Kenelm’s dark face lighted up, but he made no
answer.
“Only,” continued Mr. Emlyn, “how
a girl of that sort, left wholly to herself, untrained,
undisciplined, is to grow up into the practical uses
of womanhood, is a question that perplexes and saddens
me.”
“Any more wine?” asked the host, closing
a conversation on commercial matters with Sir Thomas.
“No?—shall we join the ladies?”
THE drawing-room was deserted; the ladies were in
the garden. As Kenelm and Mr. Emlyn walked side
by side towards the group (Sir Thomas and Mr. Braefield
following at a little distance), the former asked,
somewhat abruptly, “What sort of man is Miss
Cameron’s guardian, Mr. Melville?”
“I can scarcely answer that question. I
see little of him when he comes here.
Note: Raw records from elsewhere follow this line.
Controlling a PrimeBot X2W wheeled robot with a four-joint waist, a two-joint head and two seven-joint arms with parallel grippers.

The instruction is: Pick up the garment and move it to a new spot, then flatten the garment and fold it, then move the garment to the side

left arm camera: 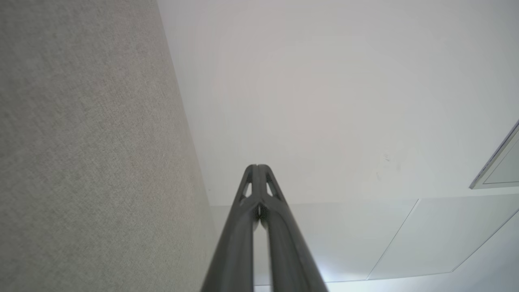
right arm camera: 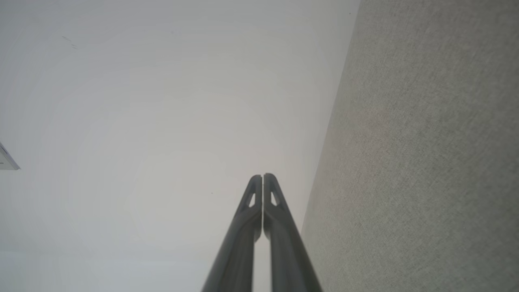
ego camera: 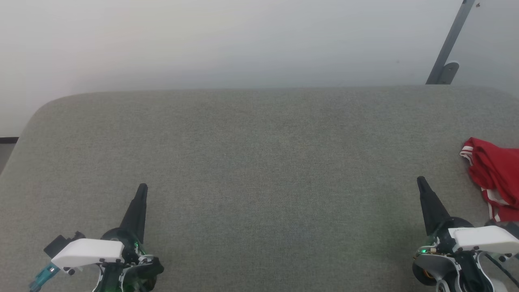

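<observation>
The garment (ego camera: 495,177), red with white-and-red striped trim, lies crumpled at the right edge of the grey fabric table (ego camera: 259,162), partly cut off by the head view's border. My right gripper (ego camera: 421,181) hovers shut and empty just left of it, tips pointing away from me. Far across the table at the lower left, my left gripper (ego camera: 142,188) is shut and empty too. In the left wrist view the left gripper (left arm camera: 258,167) has its fingers pressed together, and the right gripper (right arm camera: 262,176) looks the same in the right wrist view.
A pale wall (ego camera: 243,40) rises behind the table's far edge. A grey metal bracket (ego camera: 448,52) slants down the wall at the back right. The table's corners are rounded.
</observation>
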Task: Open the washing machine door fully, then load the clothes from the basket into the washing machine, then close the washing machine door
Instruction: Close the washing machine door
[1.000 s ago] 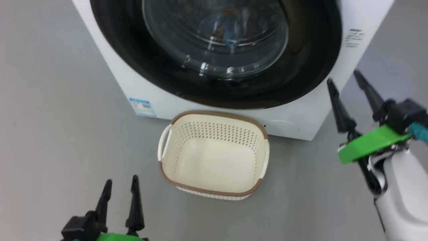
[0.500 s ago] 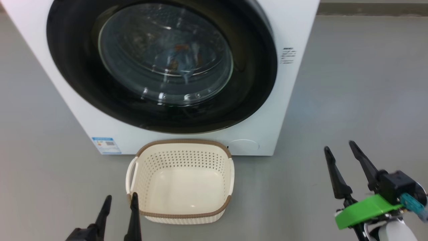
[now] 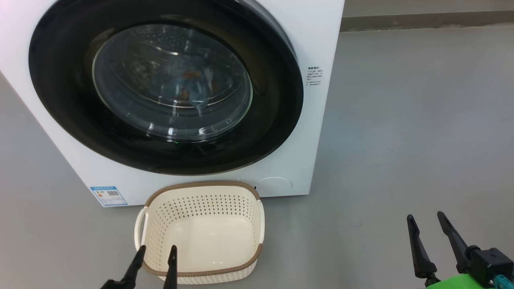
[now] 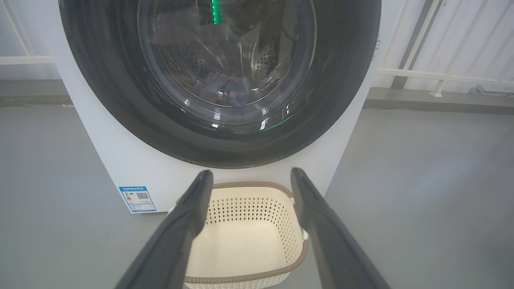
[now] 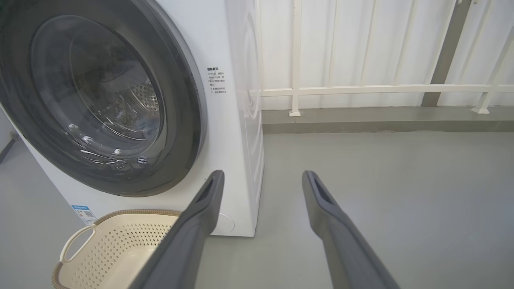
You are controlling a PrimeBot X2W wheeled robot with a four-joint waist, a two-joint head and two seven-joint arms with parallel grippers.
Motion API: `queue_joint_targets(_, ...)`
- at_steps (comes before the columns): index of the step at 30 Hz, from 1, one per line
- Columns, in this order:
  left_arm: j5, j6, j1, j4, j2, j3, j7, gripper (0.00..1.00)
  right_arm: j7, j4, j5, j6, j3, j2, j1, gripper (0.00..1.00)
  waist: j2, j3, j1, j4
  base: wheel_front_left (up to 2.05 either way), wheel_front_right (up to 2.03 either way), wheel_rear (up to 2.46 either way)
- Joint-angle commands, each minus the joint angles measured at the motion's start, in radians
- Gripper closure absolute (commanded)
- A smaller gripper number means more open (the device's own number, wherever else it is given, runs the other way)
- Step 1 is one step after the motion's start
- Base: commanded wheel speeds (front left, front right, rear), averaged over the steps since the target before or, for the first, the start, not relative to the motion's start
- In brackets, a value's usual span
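Door point(image 3: 60, 104) shut w/ clothes point(image 3: 192, 82) inside; L pincer point(image 3: 158, 249), R pincer point(image 3: 425, 215) open.

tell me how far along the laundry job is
Done: the basket is empty, and the clothes lie inside the washing machine, seen through the washing machine door, which looks shut flush against the front. In hand: nothing; the left jaws and the right jaws stand open and empty. Left: seemingly nothing, though whether the door has latched cannot be told.
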Motion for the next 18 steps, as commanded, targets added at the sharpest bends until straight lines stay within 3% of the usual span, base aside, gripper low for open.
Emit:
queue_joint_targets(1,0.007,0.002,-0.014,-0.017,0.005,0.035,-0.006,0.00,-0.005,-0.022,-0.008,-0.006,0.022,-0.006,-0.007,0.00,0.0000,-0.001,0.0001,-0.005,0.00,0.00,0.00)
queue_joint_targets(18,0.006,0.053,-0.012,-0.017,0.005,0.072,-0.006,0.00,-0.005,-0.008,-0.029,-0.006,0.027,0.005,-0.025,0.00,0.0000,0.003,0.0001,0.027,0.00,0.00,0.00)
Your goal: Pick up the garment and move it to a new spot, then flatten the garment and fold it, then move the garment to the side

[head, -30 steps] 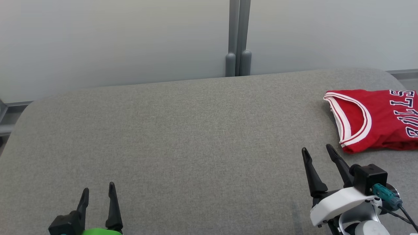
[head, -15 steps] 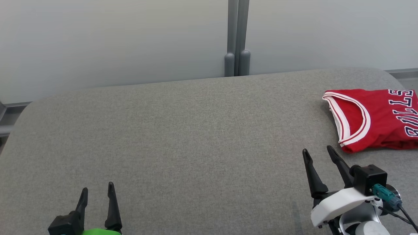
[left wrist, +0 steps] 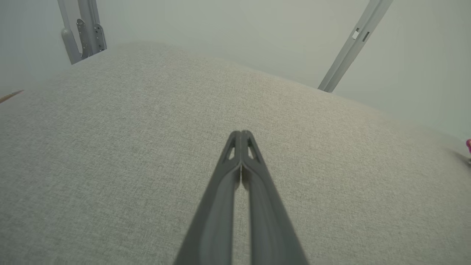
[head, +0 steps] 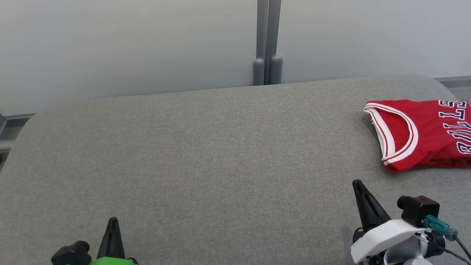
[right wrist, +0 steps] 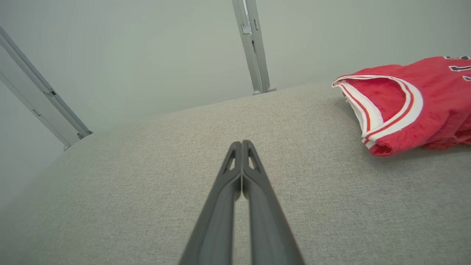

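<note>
The garment (head: 423, 134) is a red basketball jersey with white trim and dark lettering, lying folded at the right edge of the grey table (head: 206, 158); it reaches past the head view's right border. The right wrist view shows the garment (right wrist: 408, 103) at upper right. My right gripper (head: 357, 183) is shut and empty, low at the right, a short way in front and to the left of the jersey; its tips (right wrist: 241, 142) meet. My left gripper (head: 113, 219) is shut and empty at the lower left, far from the jersey, its tips (left wrist: 241, 132) pressed together.
A grey post (head: 268, 42) rises behind the table's far edge against a pale wall. The table's rounded corners show at far left and far right. A small pink object (left wrist: 468, 144) sits at the left wrist view's right border.
Both grippers have gone from open to shut with nothing between their fingers. Both have drawn back a little toward the bottom of the head view. The jersey lies as before.
</note>
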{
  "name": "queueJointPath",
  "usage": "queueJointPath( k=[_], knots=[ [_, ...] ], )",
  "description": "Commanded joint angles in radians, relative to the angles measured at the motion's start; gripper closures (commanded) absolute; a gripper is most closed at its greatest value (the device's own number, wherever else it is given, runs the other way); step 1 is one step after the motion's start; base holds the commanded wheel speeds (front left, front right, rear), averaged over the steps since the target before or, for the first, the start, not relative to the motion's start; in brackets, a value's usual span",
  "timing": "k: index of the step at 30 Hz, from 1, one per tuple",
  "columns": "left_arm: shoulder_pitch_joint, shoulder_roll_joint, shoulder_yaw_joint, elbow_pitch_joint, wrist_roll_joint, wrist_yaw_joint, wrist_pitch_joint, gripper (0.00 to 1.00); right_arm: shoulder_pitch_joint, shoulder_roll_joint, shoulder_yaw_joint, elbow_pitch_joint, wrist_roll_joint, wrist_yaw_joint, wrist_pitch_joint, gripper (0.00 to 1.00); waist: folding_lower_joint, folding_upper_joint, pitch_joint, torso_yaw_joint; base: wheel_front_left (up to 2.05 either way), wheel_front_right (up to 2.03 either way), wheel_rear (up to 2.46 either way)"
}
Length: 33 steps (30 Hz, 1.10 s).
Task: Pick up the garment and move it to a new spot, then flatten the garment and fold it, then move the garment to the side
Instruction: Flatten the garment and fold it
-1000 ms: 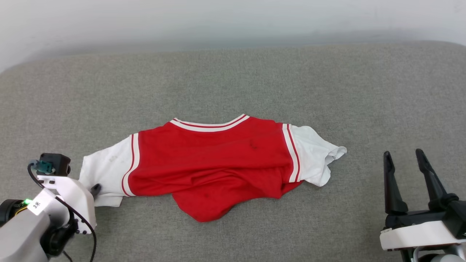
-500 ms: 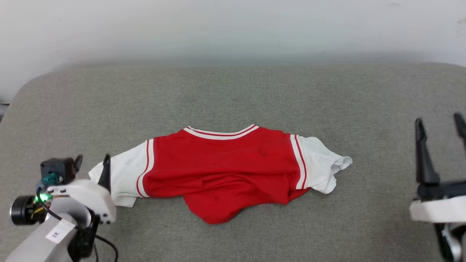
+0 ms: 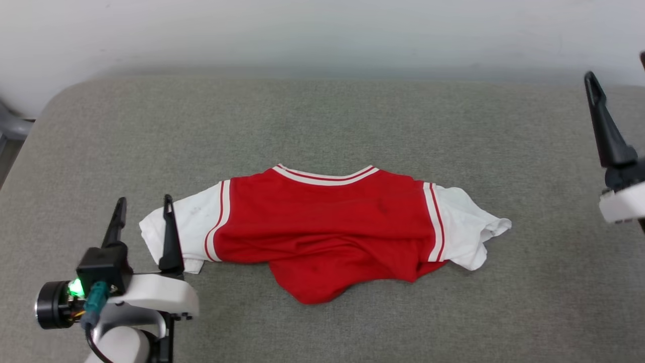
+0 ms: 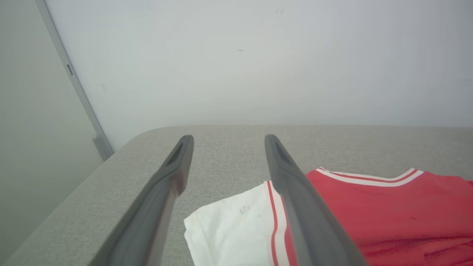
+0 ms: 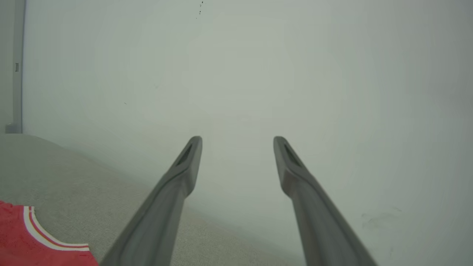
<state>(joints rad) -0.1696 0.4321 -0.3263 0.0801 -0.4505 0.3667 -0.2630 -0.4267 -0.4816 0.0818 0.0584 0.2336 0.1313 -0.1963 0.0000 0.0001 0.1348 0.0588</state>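
Observation:
The garment [image 3: 322,227], a red jersey with white sleeves and red-and-white trim, lies spread sideways on the grey padded surface [image 3: 322,116], collar toward the wall, its lower part bunched into a fold. My left gripper [image 3: 144,200] is open just left of the near white sleeve [image 3: 186,227], holding nothing. In the left wrist view the left gripper [image 4: 228,138] hovers with that sleeve [image 4: 229,225] under its right finger, and the garment [image 4: 384,214] spreads right. My right gripper [image 3: 617,68] is open and raised at the far right. The right gripper [image 5: 237,139] faces the wall, a garment [image 5: 14,240] corner at lower left.
A white wall [image 3: 322,30] runs behind the surface. The surface's rounded far-left corner [image 3: 65,96] drops off beside a grey frame piece [image 3: 12,126]. A grey vertical strip [image 4: 74,81] stands on the wall beyond that corner. Bare grey fabric surrounds the garment.
My left gripper opened, let go of the white sleeve and rose to point forward. The right gripper lifted up and to the right. The head camera shifted too.

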Motion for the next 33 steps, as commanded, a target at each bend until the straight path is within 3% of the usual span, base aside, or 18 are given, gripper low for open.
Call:
queueJointPath(
  k=[1, 12, 18, 23, 33],
  knots=[
    [0.013, -0.013, 0.009, -0.012, 0.020, -0.004, -0.002, 0.00, -0.033, -0.021, 0.023, 0.009, 0.027, -0.001, 0.027, 0.00, 0.0000, -0.0001, 0.009, 0.009, 0.00, 0.00, 0.00],
    [0.067, -0.168, 0.117, -0.088, 0.192, -0.102, -0.002, 0.00, -0.238, -0.324, 0.458, 0.040, 0.419, -0.001, 0.674, 0.00, 0.0000, -0.0001, 0.075, 0.064, 0.00, 0.00, 0.00],
    [0.050, -0.223, 0.159, -0.087, 0.244, -0.157, -0.002, 0.00, -0.306, -0.371, 0.580, 0.075, 0.563, -0.001, 0.926, 0.00, 0.0000, -0.0001, 0.124, 0.099, 0.00, 0.00, 0.00],
    [0.032, -0.267, 0.177, -0.083, 0.280, -0.196, -0.002, 0.00, -0.345, -0.358, 0.662, 0.131, 0.562, -0.001, 0.977, 0.00, 0.0000, -0.0001, 0.166, 0.130, 0.00, 0.00, 0.00],
    [0.018, -0.326, 0.206, -0.062, 0.328, -0.249, -0.002, 0.00, -0.320, -0.318, 0.868, 0.320, 0.583, 0.000, 0.917, 0.00, 0.0000, -0.0001, 0.205, 0.155, 0.00, 0.00, 0.00]
  ],
)
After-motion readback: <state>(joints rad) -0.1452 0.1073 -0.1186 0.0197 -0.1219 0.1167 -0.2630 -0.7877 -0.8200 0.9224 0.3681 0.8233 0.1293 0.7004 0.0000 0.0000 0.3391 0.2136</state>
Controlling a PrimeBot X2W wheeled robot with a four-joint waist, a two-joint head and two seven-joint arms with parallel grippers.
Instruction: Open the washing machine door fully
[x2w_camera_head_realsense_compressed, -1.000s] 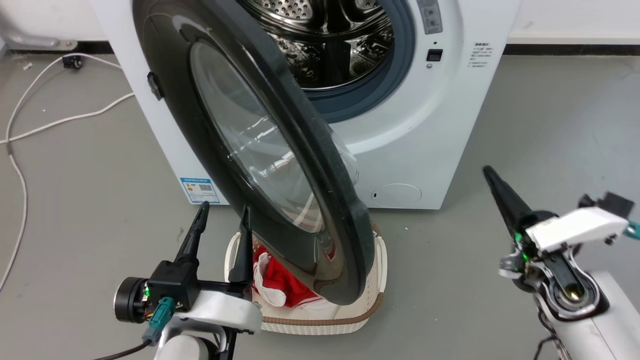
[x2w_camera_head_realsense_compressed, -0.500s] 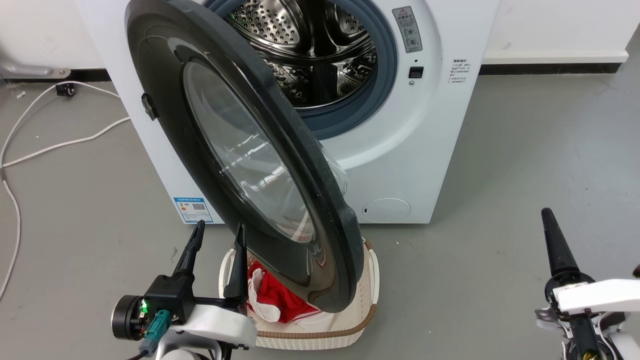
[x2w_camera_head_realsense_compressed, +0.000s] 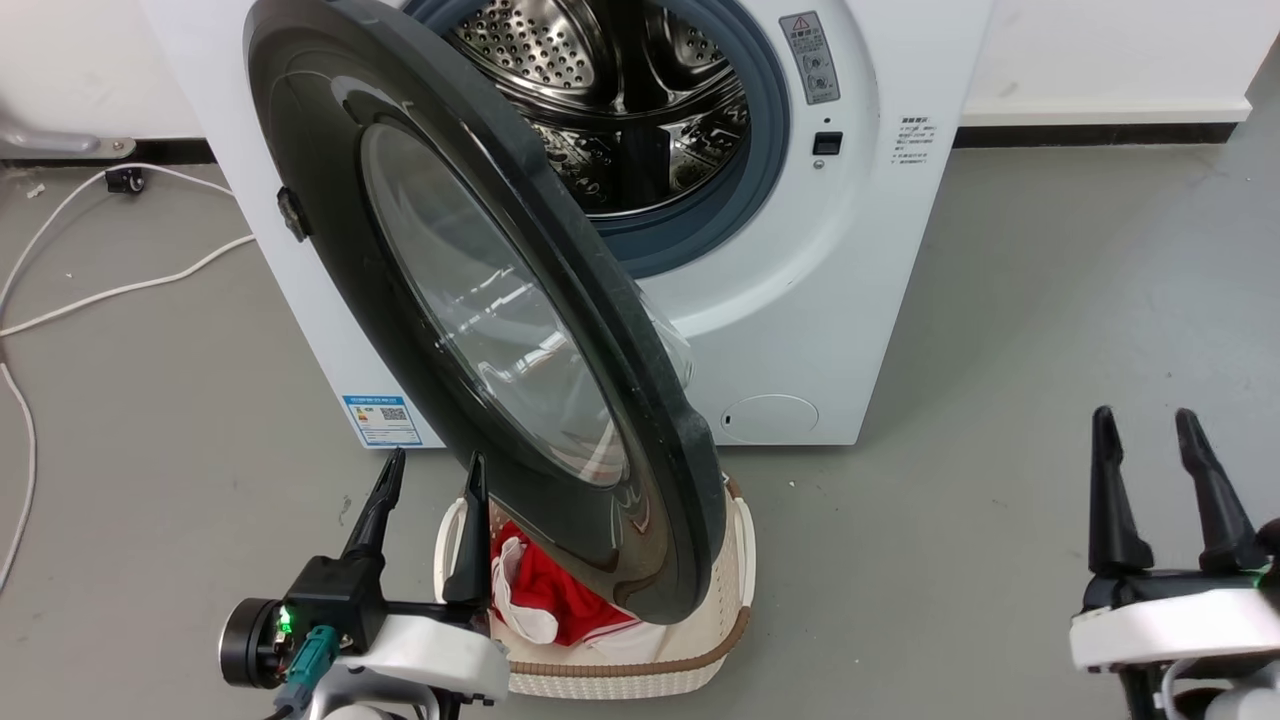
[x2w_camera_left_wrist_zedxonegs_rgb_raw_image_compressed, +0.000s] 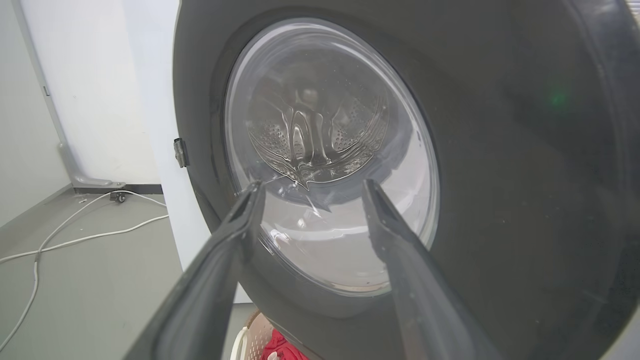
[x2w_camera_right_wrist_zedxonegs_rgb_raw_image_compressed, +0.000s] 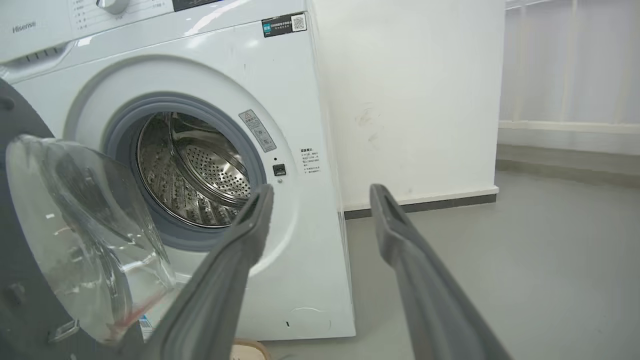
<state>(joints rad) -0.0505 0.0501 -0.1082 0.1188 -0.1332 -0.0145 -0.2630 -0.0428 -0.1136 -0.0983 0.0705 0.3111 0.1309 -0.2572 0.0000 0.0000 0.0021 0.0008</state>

Formerly,
he used to run down pretty often with a harum-scarum
set of young fellows, quartered at Cromwell Lodge,—Grasmere
had no accommodation for them,—students
in the Academy, I suppose. For some years he
has not brought those persons, and when he does come
himself it is but for a few days. He has the
reputation of being very wild.”
Further conversation was here stopped. The two
men, while they thus talked, had been diverging from
the straight way across the lawn towards the ladies,
turning into sequestered paths through the shrubbery;
now they emerged into the open sward, just before a
table, on which coffee was served, and round which
all the rest of the party were gathered.
“I hope, Mr. Emlyn,” said Elsie’s
cheery voice, “that you have dissuaded Mr. Chillingly
from turning Papist. I am sure you have taken
time enough to do so.”
Mr. Emlyn, Protestant every inch of him, slightly
recoiled from Kenelm’s side. “Do
you meditate turning—” He could not
conclude the sentence.
“Be not alarmed, my dear sir. I did but
own to Mrs. Braefield that I had paid a visit to Oxford
in order to confer with a learned man on a question
that puzzled me, and as abstract as that feminine pastime,
theology, is now-a-days. I cannot convince Mrs.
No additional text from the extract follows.